TASK DIRECTIONS: Transcribe every line of the material below without change, apart from dropping the pictures.

INFORMATION PROVIDED:
========
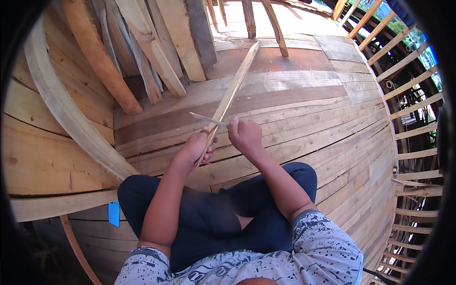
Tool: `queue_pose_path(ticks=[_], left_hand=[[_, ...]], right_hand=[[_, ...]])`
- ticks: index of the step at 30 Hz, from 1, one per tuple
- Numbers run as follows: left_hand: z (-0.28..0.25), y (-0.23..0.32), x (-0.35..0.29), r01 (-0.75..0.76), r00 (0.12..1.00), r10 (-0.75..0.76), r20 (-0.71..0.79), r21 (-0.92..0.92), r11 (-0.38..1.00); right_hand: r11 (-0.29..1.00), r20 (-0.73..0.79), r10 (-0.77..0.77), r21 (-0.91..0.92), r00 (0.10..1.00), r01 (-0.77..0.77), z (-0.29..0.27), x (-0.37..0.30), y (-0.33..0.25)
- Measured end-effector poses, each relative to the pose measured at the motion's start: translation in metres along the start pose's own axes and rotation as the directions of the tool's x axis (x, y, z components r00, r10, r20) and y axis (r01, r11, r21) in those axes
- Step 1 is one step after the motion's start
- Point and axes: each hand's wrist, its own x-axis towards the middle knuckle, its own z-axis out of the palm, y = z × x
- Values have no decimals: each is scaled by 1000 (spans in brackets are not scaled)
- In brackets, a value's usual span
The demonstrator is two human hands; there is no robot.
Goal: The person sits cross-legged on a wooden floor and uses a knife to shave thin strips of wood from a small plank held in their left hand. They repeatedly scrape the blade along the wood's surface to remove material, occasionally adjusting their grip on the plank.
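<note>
A long, narrow wooden stick slants away from me, its far end tapering to a point. My left hand is wrapped round its near end, with the fingertips showing on the right side. My right hand is closed in a fist just right of the stick, gripping a knife by a handle that the fingers hide. The thin blade of the knife crosses over the stick and points left, just beyond my left hand. Whether the edge bites into the wood cannot be made out.
I sit cross-legged on a plank floor. Curved timber ribs and upright boards stand at the left and far left. Two thin wooden posts rise beyond the stick. A slatted railing runs along the right. A blue object is by my left knee.
</note>
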Motion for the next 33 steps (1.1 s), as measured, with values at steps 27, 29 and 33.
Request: queue_pose_path(ticks=[27, 29, 33], left_hand=[[15, 13, -35, -77, 915, 283, -289, 562, 824], [16, 13, -36, -89, 902, 312, -299, 579, 811], [0, -6, -12, -109, 834, 434, -341, 669, 735]], right_hand=[[966, -68, 198, -155, 978, -207, 10, 26, 44], [941, -94, 290, -151, 952, -302, 3, 32, 50], [998, 120, 61, 5, 991, -62, 10, -1, -6]])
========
EXPECTED OUTPUT:
Tool: `queue_pose_path(ticks=[_], left_hand=[[_, ...]], right_hand=[[_, ...]])`
- ticks: index of the step at 30 Hz, from 1, one per tuple
- Numbers run as follows: left_hand: z (-0.28..0.25), y (-0.23..0.32), x (-0.35..0.29), r01 (-0.75..0.76), r00 (0.12..1.00), r10 (-0.75..0.76), r20 (-0.71..0.79), r21 (-0.92..0.92), r11 (-0.38..1.00); right_hand: r11 (-0.29..1.00), r20 (-0.73..0.79), r10 (-0.77..0.77), r21 (-0.91..0.92), r00 (0.10..1.00), r01 (-0.77..0.77), z (-0.29..0.27), x (-0.37..0.30), y (-0.33..0.25)
- Measured end-effector poses, each relative to the pose measured at the motion's start: translation in metres along the start pose's own axes and rotation as the directions of the tool's x axis (x, y, z components r00, r10, r20) and y axis (r01, r11, r21) in those axes
- Step 1 is one step after the motion's start
- Point and axes: each hand's wrist, its own x-axis towards the middle knuckle, its own z-axis out of the palm, y = z × x
- Values have no decimals: each is scaled by 1000 (spans in brackets are not scaled)
- In brackets, a value's usual span
The demonstrator is two human hands; there is no robot.
Goal: The person sits cross-legged on a wooden floor and uses a knife to shave thin strips of wood from a small plank held in their left hand. They repeatedly scrape the blade along the wood's surface to remove material, occasionally adjusting their grip on the plank.
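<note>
A long, narrow wooden stick slants away from me, its far end tapering to a point. My left hand is wrapped round its near end, with the fingertips showing on the right side. My right hand is closed in a fist just right of the stick, gripping a knife by a handle that the fingers hide. The thin blade of the knife crosses over the stick and points left, just beyond my left hand. Whether the edge bites into the wood cannot be made out.
I sit cross-legged on a plank floor. Curved timber ribs and upright boards stand at the left and far left. Two thin wooden posts rise beyond the stick. A slatted railing runs along the right. A blue object is by my left knee.
</note>
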Motion for the next 33 steps (1.1 s), as measured, with values at steps 27, 29 and 33.
Request: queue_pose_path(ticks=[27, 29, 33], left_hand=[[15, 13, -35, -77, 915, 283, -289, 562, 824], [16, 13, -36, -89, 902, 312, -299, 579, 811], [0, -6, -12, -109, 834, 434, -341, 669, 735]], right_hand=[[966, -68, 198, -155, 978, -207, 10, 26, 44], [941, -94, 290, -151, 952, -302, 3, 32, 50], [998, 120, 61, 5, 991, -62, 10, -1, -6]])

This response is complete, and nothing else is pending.